TASK DESCRIPTION:
Every entry is to be returned exactly as it stands; the pictures are to be dropped.

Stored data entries
----------

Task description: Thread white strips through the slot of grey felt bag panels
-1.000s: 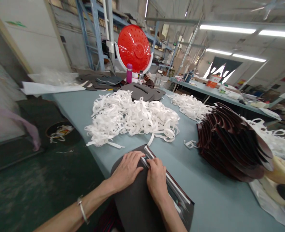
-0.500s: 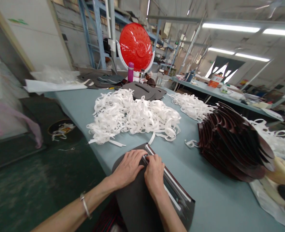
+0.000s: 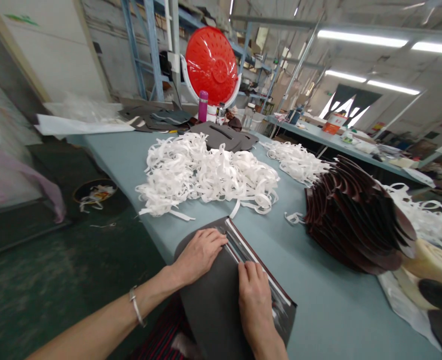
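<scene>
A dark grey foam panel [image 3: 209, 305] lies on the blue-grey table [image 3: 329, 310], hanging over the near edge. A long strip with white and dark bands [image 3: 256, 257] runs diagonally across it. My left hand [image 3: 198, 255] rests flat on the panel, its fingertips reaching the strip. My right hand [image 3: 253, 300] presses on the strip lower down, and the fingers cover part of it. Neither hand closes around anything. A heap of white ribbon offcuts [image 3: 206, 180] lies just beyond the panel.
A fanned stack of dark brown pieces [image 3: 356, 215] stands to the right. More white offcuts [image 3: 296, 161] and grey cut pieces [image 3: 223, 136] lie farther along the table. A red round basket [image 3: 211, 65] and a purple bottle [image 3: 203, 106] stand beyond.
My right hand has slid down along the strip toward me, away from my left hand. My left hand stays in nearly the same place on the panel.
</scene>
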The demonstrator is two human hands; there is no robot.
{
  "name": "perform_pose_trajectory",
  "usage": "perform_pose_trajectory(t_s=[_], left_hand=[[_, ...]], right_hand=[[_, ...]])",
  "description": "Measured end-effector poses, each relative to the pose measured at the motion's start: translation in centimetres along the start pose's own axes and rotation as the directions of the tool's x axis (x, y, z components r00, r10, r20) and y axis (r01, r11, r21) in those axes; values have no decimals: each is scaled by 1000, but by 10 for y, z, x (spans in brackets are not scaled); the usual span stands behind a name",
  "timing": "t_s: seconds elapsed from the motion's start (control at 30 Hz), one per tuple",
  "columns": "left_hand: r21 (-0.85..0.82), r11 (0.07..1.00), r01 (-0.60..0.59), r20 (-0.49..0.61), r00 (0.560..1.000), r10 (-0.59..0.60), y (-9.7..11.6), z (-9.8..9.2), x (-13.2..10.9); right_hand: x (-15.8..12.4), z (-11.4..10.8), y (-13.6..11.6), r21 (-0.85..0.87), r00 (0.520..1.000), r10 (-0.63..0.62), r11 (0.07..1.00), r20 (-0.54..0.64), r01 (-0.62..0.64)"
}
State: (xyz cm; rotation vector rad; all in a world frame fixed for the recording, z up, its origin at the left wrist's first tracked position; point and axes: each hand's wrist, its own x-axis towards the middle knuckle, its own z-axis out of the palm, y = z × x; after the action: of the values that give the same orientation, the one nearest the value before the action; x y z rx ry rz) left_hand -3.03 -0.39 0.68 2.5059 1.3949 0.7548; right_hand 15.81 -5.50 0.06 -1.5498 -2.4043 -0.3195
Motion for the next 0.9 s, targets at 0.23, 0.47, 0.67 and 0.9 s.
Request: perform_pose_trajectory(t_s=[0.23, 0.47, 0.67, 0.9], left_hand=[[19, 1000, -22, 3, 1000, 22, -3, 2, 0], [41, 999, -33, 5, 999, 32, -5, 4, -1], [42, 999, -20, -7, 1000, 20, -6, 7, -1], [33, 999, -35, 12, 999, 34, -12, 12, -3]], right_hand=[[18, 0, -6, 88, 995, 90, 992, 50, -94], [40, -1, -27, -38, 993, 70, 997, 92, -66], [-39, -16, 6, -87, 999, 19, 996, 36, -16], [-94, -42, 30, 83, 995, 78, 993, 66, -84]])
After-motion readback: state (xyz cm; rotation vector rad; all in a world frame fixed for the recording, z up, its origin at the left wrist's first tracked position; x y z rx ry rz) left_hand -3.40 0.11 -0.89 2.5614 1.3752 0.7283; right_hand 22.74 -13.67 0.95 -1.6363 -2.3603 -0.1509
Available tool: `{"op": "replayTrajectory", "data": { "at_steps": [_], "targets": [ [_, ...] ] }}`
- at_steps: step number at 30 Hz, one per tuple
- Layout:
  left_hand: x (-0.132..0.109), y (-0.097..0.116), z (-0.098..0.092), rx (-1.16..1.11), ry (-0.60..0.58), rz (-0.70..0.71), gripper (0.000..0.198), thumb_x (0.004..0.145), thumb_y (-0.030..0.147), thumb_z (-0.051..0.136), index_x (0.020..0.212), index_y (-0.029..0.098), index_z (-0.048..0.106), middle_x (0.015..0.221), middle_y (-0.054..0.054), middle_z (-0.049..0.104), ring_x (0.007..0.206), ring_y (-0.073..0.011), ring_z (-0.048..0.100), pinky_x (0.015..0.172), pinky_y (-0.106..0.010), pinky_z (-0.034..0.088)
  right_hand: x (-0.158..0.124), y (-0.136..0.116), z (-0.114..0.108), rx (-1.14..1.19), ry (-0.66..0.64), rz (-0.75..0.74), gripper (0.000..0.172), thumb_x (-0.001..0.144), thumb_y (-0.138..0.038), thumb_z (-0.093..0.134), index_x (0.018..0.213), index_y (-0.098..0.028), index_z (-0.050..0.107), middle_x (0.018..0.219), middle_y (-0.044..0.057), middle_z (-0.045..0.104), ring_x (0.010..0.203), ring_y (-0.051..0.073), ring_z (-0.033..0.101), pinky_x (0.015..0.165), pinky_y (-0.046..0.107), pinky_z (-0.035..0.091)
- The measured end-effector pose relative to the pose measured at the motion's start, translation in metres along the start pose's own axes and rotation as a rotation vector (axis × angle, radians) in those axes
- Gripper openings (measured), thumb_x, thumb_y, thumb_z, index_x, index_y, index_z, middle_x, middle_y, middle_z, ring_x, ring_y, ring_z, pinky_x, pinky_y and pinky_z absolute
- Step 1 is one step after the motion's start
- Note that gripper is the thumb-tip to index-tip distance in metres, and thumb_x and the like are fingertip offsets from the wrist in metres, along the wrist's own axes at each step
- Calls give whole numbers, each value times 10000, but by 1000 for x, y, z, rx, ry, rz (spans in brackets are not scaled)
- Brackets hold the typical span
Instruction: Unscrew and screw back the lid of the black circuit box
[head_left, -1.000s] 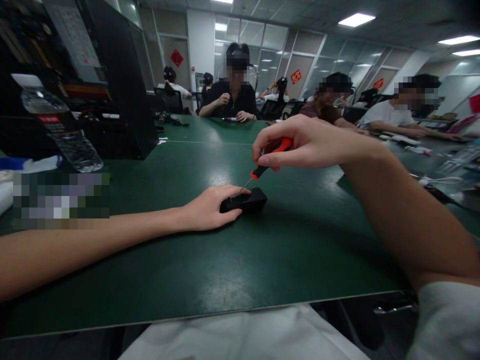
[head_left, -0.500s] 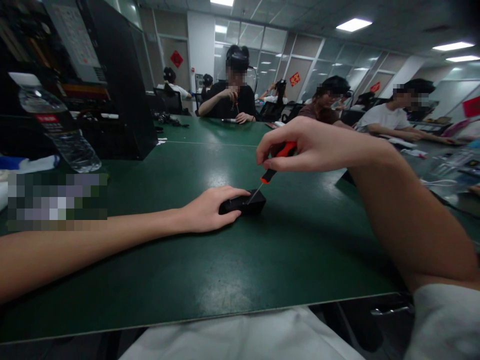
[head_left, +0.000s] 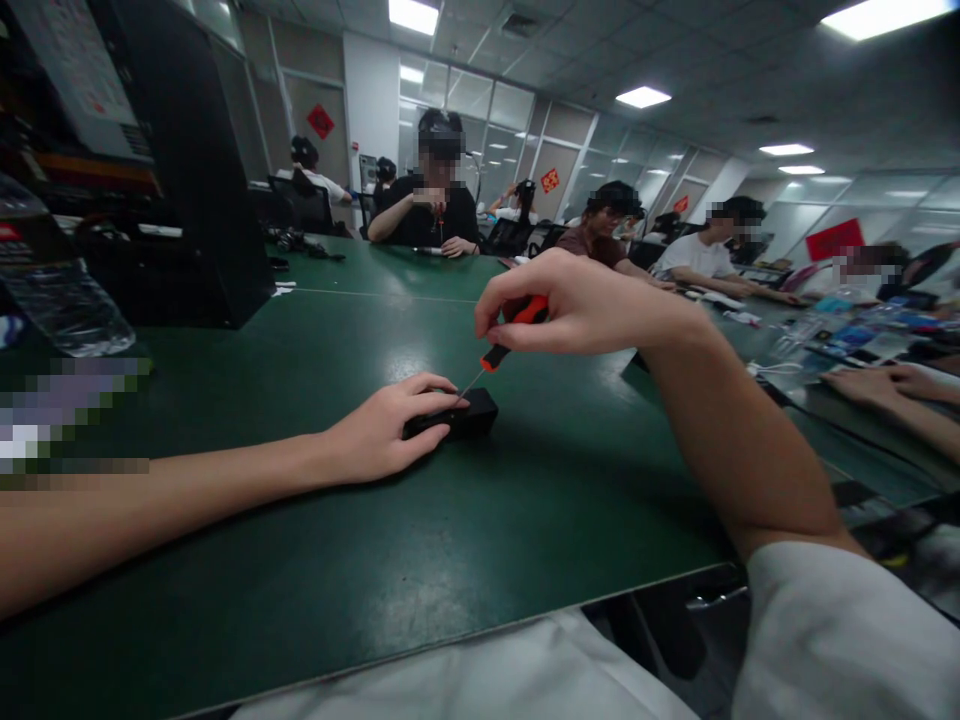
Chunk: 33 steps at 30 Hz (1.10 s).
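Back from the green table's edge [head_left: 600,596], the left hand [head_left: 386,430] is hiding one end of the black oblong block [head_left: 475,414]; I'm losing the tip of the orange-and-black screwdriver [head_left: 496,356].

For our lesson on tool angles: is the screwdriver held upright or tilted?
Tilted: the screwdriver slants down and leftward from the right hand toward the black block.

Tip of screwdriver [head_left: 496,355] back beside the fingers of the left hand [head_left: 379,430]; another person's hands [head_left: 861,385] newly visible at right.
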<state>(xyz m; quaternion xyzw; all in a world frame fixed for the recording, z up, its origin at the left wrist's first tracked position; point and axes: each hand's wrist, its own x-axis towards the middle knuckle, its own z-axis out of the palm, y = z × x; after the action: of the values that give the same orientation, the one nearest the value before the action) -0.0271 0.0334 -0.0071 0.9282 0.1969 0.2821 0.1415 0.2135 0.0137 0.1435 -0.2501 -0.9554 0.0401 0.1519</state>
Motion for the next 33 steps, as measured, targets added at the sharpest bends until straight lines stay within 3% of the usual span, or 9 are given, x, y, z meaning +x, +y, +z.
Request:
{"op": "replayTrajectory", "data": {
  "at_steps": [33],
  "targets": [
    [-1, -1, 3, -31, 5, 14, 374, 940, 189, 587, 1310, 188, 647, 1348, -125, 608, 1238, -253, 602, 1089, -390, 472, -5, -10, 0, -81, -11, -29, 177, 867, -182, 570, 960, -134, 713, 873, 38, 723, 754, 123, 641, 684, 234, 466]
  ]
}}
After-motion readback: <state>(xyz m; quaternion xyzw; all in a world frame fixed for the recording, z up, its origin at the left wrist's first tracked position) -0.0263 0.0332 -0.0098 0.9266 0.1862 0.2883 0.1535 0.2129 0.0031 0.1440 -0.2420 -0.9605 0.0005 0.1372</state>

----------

RESPONSE:
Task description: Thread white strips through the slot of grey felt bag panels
-1.000s: 
-0.500s: 
+0.000s: 
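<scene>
A dark grey foam panel [image 3: 209, 305] lies on the blue-grey table [image 3: 329, 310], hanging over the near edge. A long strip with white and dark bands [image 3: 256, 257] runs diagonally across it. My left hand [image 3: 198, 255] rests flat on the panel, its fingertips reaching the strip. My right hand [image 3: 253, 300] presses on the strip lower down, and the fingers cover part of it. Neither hand closes around anything. A heap of white ribbon offcuts [image 3: 206, 180] lies just beyond the panel.
A fanned stack of dark brown pieces [image 3: 356, 215] stands to the right. More white offcuts [image 3: 296, 161] and grey cut pieces [image 3: 223, 136] lie farther along the table. A red round basket [image 3: 211, 65] and a purple bottle [image 3: 203, 106] stand beyond.
My right hand has slid down along the strip toward me, away from my left hand. My left hand stays in nearly the same place on the panel.
</scene>
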The demonstrator is two human hands; there is no robot.
{
  "name": "perform_pose_trajectory",
  "usage": "perform_pose_trajectory(t_s=[_], left_hand=[[_, ...]], right_hand=[[_, ...]])",
  "description": "Measured end-effector poses, each relative to the pose measured at the motion's start: translation in centimetres along the start pose's own axes and rotation as the directions of the tool's x axis (x, y, z components r00, r10, r20) and y axis (r01, r11, r21) in those axes; values have no decimals: each is scaled by 1000, but by 10 for y, z, x (spans in brackets are not scaled); the usual span stands behind a name",
  "timing": "t_s: seconds elapsed from the motion's start (control at 30 Hz), one per tuple",
  "columns": "left_hand: r21 (-0.85..0.82), r11 (0.07..1.00), r01 (-0.60..0.59), r20 (-0.49..0.61), r00 (0.560..1.000), r10 (-0.59..0.60), y (-9.7..11.6), z (-9.8..9.2), x (-13.2..10.9); right_hand: x (-15.8..12.4), z (-11.4..10.8), y (-13.6..11.6), r21 (-0.85..0.87), r00 (0.520..1.000), r10 (-0.63..0.62), r11 (0.07..1.00), r20 (-0.54..0.64), r01 (-0.62..0.64)"
}
State: (xyz cm; rotation vector rad; all in a world frame fixed for the recording, z up, its origin at the left wrist's first tracked position; point and axes: each hand's wrist, its own x-axis towards the middle knuckle, its own z-axis out of the palm, y = z × x; after the action: of the values that give the same orientation, the one nearest the value before the action; x y z rx ry rz) left_hand -3.03 -0.39 0.68 2.5059 1.3949 0.7548; right_hand 15.81 -5.50 0.06 -1.5498 -2.4043 -0.3195
Motion for the next 0.9 s, targets at 0.23, 0.47, 0.67 and 0.9 s.
Request: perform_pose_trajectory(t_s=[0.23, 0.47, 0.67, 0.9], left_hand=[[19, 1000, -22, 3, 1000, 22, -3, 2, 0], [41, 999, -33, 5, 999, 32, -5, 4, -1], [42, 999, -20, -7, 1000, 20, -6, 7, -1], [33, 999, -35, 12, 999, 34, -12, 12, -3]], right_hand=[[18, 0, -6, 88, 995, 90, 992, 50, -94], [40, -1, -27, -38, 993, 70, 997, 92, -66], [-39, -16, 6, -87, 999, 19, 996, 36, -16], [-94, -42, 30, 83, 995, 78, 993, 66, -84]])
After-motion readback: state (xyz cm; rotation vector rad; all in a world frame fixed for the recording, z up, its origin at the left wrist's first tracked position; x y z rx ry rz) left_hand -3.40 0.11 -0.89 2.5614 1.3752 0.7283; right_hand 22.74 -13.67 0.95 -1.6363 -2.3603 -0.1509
Available tool: `{"op": "replayTrajectory", "data": { "at_steps": [_], "targets": [ [_, ...] ] }}`
- at_steps: step number at 30 Hz, one per tuple
- Layout:
  left_hand: x (-0.132..0.109), y (-0.097..0.116), z (-0.098..0.092), rx (-1.16..1.11), ry (-0.60..0.58), rz (-0.70..0.71), gripper (0.000..0.198), thumb_x (0.004..0.145), thumb_y (-0.030..0.147), thumb_z (-0.051..0.136), index_x (0.020..0.212), index_y (-0.029..0.098), index_z (-0.048..0.106), middle_x (0.015..0.221), middle_y (-0.054..0.054), middle_z (-0.049..0.104), ring_x (0.007..0.206), ring_y (-0.073..0.011), ring_z (-0.048..0.100), pinky_x (0.015..0.172), pinky_y (-0.106..0.010), pinky_z (-0.034..0.088)
  right_hand: x (-0.158..0.124), y (-0.136..0.116), z (-0.114..0.108), rx (-1.14..1.19), ry (-0.66..0.64), rz (-0.75..0.74), gripper (0.000..0.172), thumb_x (-0.001..0.144), thumb_y (-0.138..0.038), thumb_z (-0.093..0.134), index_x (0.018..0.213), index_y (-0.098..0.028), index_z (-0.050..0.107), middle_x (0.018..0.219), middle_y (-0.044..0.057), middle_z (-0.045..0.104), ring_x (0.010..0.203), ring_y (-0.051..0.073), ring_z (-0.033..0.101), pinky_x (0.015..0.165), pinky_y (-0.046..0.107), pinky_z (-0.035..0.091)
- The measured end-effector pose relative to the pose measured at the motion's start, translation in metres along the start pose's own axes and rotation as a rotation vector (axis × angle, radians) in those axes
- Gripper openings (measured), thumb_x, thumb_y, thumb_z, index_x, index_y, index_z, middle_x, middle_y, middle_z, ring_x, ring_y, ring_z, pinky_x, pinky_y and pinky_z absolute
- Step 1 is one step after the motion's start
- Note that gripper is the thumb-tip to index-tip distance in metres, and thumb_x and the like are fingertip offsets from the wrist in metres, along the wrist's own axes at each step
- Calls give whole numbers, each value times 10000, but by 1000 for x, y, z, rx, ry, rz (spans in brackets are not scaled)
- Brackets hold the typical span
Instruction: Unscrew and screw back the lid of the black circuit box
[head_left, -1.000s] 
[head_left, -0.500s] 
[head_left, +0.000s] 
Chunk: 33 steps at 30 Hz (1.10 s).
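Back from the green table's edge [head_left: 600,596], the left hand [head_left: 386,430] is hiding one end of the black oblong block [head_left: 475,414]; I'm losing the tip of the orange-and-black screwdriver [head_left: 496,356].

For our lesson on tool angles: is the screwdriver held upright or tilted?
Tilted: the screwdriver slants down and leftward from the right hand toward the black block.

Tip of screwdriver [head_left: 496,355] back beside the fingers of the left hand [head_left: 379,430]; another person's hands [head_left: 861,385] newly visible at right.
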<state>(xyz m; quaternion xyzw; all in a world frame fixed for the recording, z up, its origin at the left wrist's first tracked position; point and axes: each hand's wrist, its own x-axis towards the middle knuckle, its own z-axis out of the palm, y = z × x; after the action: of the values that give the same orientation, the one nearest the value before the action) -0.0271 0.0334 -0.0071 0.9282 0.1969 0.2821 0.1415 0.2135 0.0137 0.1435 -0.2501 -0.9554 0.0401 0.1519</state>
Motion for the next 33 steps, as measured, targets added at the sharpest bends until straight lines stay within 3% of the usual span, or 9 are given, x, y, z meaning +x, +y, +z.
Request:
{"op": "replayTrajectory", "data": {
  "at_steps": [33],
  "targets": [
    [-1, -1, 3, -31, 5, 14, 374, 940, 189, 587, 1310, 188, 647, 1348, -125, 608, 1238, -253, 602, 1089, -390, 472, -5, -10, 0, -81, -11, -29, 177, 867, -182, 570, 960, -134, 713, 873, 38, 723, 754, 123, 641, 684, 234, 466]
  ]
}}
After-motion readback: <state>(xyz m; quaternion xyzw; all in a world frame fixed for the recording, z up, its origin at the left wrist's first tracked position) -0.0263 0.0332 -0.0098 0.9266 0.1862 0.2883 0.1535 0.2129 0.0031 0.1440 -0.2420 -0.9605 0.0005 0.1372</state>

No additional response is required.